◆ **Instructions for the task**
Could you transcribe the material below exactly, without leaving out a single line?
□ □ □ □ □
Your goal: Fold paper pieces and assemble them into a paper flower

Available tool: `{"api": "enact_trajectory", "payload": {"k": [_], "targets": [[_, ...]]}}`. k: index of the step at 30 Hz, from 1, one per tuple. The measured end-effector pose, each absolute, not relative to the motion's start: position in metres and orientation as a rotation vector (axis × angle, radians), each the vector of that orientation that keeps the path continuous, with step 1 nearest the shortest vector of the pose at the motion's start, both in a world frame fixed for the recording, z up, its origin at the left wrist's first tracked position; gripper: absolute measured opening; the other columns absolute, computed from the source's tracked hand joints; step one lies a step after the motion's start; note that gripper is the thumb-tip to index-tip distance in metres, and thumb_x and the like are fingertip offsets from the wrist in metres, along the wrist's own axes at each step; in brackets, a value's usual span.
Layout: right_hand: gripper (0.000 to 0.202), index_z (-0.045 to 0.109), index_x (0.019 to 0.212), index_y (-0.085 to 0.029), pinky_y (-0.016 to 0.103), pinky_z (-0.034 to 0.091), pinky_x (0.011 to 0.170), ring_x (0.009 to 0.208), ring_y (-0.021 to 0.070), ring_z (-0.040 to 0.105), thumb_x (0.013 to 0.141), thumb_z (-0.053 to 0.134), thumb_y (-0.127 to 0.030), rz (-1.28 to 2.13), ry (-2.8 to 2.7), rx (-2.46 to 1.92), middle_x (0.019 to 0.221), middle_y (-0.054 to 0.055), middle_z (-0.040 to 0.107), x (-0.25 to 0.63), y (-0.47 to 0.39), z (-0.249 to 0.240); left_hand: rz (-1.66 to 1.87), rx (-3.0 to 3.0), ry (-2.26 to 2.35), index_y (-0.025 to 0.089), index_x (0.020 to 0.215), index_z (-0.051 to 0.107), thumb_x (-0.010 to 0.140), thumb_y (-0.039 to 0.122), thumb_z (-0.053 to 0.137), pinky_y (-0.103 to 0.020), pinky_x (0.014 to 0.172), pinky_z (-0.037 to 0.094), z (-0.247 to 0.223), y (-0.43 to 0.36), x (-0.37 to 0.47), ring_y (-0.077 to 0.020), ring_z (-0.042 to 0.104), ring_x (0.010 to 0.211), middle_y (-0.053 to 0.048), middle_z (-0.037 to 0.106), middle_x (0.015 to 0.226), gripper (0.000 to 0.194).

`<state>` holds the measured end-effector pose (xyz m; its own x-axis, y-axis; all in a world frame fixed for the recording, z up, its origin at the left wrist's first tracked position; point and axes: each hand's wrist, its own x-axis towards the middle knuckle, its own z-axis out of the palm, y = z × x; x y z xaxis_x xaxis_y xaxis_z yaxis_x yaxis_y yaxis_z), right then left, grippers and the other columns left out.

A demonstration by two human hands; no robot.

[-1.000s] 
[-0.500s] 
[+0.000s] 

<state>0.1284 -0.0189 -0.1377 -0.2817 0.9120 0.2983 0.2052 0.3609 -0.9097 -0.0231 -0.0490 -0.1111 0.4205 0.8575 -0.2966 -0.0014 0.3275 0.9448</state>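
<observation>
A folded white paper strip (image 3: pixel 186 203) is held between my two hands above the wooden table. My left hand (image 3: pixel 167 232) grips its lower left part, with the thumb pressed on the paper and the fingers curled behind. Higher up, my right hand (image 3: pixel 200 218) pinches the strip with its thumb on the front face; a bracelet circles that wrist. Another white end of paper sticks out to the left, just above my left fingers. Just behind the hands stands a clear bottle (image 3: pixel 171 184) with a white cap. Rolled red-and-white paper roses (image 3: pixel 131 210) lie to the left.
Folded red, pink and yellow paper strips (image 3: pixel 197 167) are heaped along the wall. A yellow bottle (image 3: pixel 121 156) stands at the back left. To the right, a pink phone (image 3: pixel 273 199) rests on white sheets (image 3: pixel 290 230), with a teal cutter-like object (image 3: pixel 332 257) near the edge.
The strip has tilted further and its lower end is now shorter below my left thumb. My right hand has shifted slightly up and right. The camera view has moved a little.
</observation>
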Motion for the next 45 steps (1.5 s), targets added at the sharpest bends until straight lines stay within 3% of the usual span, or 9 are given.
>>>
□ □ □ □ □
◆ **Written answer**
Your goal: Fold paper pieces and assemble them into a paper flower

Available tool: `{"api": "enact_trajectory", "payload": {"k": [_], "targets": [[_, ...]]}}`. k: index of the step at 30 Hz, from 1, one per tuple. The measured end-effector pose, each absolute, not relative to the motion's start: position in metres and orientation as a rotation vector (axis × angle, radians), each the vector of that orientation that keeps the path continuous, with step 1 nearest the shortest vector of the pose at the motion's start, both in a world frame fixed for the recording, z up, its origin at the left wrist's first tracked position; gripper: absolute measured opening; the other columns absolute, computed from the source's tracked hand joints; step one lies a step after the motion's start; note that gripper is the thumb-tip to index-tip distance in metres, and thumb_x and the like are fingertip offsets from the wrist in metres, along the wrist's own axes at each step; in brackets, a value's usual span.
Layout: right_hand: gripper (0.000 to 0.202), index_z (-0.045 to 0.109), index_x (0.019 to 0.212), index_y (-0.085 to 0.029), pinky_y (-0.016 to 0.103), pinky_z (-0.034 to 0.091), pinky_x (0.011 to 0.170), ring_x (0.009 to 0.208), ring_y (-0.021 to 0.070), ring_z (-0.040 to 0.105), thumb_x (0.013 to 0.141), thumb_z (-0.053 to 0.134), thumb_y (-0.127 to 0.030), rz (-1.28 to 2.13), ry (-2.8 to 2.7), rx (-2.46 to 1.92), middle_x (0.019 to 0.221), middle_y (-0.054 to 0.055), middle_z (-0.040 to 0.107), x (-0.25 to 0.63), y (-0.47 to 0.39), z (-0.249 to 0.240); left_hand: rz (-1.66 to 1.87), rx (-3.0 to 3.0), ry (-2.26 to 2.35), index_y (-0.025 to 0.089), index_x (0.020 to 0.215), index_z (-0.051 to 0.107), thumb_x (-0.010 to 0.140), thumb_y (-0.039 to 0.122), thumb_z (-0.053 to 0.137), pinky_y (-0.103 to 0.020), pinky_x (0.014 to 0.172), pinky_z (-0.037 to 0.094), z (-0.247 to 0.223), y (-0.43 to 0.36), x (-0.37 to 0.47), ring_y (-0.077 to 0.020), ring_z (-0.042 to 0.104), ring_x (0.010 to 0.211), middle_y (-0.053 to 0.048), middle_z (-0.037 to 0.106), middle_x (0.015 to 0.226), gripper (0.000 to 0.194).

`<state>` holds the measured end-effector pose (xyz m; its own x-axis, y-axis; all in a world frame fixed for the recording, z up, its origin at the left wrist's first tracked position; point and axes: each hand's wrist, its own x-axis towards the middle knuckle, its own z-axis out of the palm, y = z × x; x y z xaxis_x xaxis_y xaxis_z yaxis_x yaxis_y yaxis_z), right then left, grippers and the other columns left out.

A demonstration by two human hands; no robot.

[-1.000s] 
[-0.500s] 
[+0.000s] 

<state>0.1284 -0.0189 -0.1377 -0.2817 0.9120 0.2983 0.2052 0.3609 -0.9097 -0.0231 -0.0490 -0.1111 0.4205 0.8575 -0.2966 -0.0014 0.3275 0.9448</state>
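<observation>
A folded white paper strip (image 3: pixel 186 203) is held between my two hands above the wooden table. My left hand (image 3: pixel 167 232) grips its lower left part, with the thumb pressed on the paper and the fingers curled behind. Higher up, my right hand (image 3: pixel 200 218) pinches the strip with its thumb on the front face; a bracelet circles that wrist. Another white end of paper sticks out to the left, just above my left fingers. Just behind the hands stands a clear bottle (image 3: pixel 171 184) with a white cap. Rolled red-and-white paper roses (image 3: pixel 131 210) lie to the left.
Folded red, pink and yellow paper strips (image 3: pixel 197 167) are heaped along the wall. A yellow bottle (image 3: pixel 121 156) stands at the back left. To the right, a pink phone (image 3: pixel 273 199) rests on white sheets (image 3: pixel 290 230), with a teal cutter-like object (image 3: pixel 332 257) near the edge.
The strip has tilted further and its lower end is now shorter below my left thumb. My right hand has shifted slightly up and right. The camera view has moved a little.
</observation>
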Motion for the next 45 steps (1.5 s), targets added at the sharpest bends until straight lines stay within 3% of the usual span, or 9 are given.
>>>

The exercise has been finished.